> **Exercise inputs**:
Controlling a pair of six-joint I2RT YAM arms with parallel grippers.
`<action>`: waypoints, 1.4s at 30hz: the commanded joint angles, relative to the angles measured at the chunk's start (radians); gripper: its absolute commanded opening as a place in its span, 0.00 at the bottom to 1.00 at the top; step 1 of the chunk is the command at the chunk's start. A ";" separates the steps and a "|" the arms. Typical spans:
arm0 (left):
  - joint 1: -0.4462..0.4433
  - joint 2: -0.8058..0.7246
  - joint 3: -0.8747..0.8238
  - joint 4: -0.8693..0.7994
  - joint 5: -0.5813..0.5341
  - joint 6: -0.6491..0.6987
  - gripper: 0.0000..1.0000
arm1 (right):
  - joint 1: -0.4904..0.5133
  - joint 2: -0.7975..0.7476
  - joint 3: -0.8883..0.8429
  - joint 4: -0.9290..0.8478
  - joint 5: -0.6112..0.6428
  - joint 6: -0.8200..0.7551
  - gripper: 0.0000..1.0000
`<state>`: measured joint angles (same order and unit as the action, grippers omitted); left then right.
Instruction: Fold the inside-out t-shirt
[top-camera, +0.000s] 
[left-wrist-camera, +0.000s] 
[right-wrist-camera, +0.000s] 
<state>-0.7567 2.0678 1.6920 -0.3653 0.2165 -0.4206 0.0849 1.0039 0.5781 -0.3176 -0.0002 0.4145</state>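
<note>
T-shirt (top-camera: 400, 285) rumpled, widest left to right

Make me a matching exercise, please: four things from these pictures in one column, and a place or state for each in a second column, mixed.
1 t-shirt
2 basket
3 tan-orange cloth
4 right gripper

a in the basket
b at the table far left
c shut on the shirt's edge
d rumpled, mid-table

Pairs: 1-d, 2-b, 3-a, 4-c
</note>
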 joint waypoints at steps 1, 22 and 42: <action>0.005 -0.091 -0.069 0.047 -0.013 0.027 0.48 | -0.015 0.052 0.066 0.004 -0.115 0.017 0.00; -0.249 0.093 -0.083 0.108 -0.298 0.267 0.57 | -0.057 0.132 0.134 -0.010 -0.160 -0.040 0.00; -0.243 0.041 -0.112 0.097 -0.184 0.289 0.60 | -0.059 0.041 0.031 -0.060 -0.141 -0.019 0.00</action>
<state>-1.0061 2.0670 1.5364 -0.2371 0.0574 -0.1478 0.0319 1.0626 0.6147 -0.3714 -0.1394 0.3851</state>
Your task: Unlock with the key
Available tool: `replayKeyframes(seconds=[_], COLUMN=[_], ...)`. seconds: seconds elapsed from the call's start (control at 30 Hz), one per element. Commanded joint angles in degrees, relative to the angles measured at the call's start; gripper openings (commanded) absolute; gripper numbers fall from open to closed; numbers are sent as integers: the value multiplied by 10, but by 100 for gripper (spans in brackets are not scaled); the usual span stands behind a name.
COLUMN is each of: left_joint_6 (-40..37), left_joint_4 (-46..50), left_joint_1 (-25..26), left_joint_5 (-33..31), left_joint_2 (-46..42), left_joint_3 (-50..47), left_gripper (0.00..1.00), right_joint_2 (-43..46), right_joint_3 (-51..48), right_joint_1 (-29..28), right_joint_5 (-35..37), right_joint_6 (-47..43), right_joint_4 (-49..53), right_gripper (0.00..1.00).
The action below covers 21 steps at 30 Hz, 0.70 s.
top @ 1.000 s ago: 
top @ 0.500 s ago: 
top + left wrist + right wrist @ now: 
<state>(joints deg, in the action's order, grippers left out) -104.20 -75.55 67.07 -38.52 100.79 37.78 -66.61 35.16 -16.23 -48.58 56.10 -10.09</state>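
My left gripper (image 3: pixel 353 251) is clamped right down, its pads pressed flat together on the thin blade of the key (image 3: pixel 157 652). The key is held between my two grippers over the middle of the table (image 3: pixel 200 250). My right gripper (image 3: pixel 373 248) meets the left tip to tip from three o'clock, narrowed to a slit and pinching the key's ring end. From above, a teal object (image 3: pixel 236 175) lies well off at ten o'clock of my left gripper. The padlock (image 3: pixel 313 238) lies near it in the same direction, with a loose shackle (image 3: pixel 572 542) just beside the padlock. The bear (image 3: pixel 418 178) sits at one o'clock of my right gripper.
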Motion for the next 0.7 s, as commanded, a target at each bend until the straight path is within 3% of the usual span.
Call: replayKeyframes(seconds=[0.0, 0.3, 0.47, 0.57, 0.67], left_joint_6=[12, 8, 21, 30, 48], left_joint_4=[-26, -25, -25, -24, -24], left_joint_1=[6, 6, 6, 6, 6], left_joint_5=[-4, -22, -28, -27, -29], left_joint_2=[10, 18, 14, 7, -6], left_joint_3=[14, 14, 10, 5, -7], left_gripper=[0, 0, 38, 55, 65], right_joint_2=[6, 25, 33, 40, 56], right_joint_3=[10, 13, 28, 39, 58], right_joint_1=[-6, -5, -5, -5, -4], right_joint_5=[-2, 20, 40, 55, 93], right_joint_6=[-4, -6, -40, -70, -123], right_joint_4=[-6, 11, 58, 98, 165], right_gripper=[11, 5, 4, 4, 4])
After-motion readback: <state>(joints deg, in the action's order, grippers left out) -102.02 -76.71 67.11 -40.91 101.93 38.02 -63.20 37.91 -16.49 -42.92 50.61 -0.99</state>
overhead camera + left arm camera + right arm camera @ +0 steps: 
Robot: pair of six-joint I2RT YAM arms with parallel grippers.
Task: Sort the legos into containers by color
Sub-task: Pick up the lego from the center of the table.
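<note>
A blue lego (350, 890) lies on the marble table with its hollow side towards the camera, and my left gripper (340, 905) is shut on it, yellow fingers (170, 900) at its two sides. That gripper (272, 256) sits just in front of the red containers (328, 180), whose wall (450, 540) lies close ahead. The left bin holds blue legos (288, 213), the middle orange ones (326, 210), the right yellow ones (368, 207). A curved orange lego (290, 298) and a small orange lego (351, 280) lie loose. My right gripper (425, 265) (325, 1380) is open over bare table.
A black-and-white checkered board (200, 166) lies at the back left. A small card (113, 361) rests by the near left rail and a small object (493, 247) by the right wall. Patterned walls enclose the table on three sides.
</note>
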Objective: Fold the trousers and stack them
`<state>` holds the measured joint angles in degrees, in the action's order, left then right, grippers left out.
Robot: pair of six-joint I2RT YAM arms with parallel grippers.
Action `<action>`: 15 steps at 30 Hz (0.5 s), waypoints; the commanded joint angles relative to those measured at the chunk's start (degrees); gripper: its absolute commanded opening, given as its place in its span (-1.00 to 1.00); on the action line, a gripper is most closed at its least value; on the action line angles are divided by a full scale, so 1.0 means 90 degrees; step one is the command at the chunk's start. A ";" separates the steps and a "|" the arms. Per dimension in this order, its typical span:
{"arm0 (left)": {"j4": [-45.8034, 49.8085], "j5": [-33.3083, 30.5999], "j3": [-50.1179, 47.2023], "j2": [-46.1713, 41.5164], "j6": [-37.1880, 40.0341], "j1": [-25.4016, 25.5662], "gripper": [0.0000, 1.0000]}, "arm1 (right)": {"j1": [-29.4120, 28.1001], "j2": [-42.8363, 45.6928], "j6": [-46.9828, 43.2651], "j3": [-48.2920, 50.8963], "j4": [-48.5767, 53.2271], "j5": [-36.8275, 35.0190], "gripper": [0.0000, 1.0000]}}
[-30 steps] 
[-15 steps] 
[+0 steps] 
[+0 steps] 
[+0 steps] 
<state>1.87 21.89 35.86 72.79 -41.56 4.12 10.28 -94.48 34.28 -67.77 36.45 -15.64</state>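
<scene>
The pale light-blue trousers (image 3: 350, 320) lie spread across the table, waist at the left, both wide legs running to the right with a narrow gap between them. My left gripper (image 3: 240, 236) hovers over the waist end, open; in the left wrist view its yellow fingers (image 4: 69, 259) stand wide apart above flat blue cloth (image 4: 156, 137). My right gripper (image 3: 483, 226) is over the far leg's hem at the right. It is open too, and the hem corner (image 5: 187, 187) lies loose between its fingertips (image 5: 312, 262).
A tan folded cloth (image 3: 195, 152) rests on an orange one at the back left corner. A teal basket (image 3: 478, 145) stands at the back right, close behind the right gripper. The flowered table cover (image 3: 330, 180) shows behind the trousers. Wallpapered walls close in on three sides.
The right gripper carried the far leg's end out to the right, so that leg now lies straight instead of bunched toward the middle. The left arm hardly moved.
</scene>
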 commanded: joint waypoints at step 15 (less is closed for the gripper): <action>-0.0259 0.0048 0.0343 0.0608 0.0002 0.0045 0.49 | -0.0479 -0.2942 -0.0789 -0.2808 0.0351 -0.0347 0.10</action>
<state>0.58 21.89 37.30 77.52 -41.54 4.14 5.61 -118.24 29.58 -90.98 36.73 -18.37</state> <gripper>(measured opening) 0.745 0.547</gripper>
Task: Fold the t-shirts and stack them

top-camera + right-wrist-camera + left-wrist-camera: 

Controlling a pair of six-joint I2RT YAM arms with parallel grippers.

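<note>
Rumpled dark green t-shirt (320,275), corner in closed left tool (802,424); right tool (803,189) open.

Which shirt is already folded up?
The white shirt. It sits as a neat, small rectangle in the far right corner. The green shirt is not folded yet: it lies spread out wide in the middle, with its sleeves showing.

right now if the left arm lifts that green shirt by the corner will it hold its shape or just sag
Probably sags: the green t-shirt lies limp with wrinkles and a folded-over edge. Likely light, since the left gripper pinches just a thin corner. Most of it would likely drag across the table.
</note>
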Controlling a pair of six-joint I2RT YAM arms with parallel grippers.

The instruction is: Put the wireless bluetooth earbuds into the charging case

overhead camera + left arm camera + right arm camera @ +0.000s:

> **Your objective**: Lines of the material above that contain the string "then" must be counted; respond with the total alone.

> **Finished task**: 2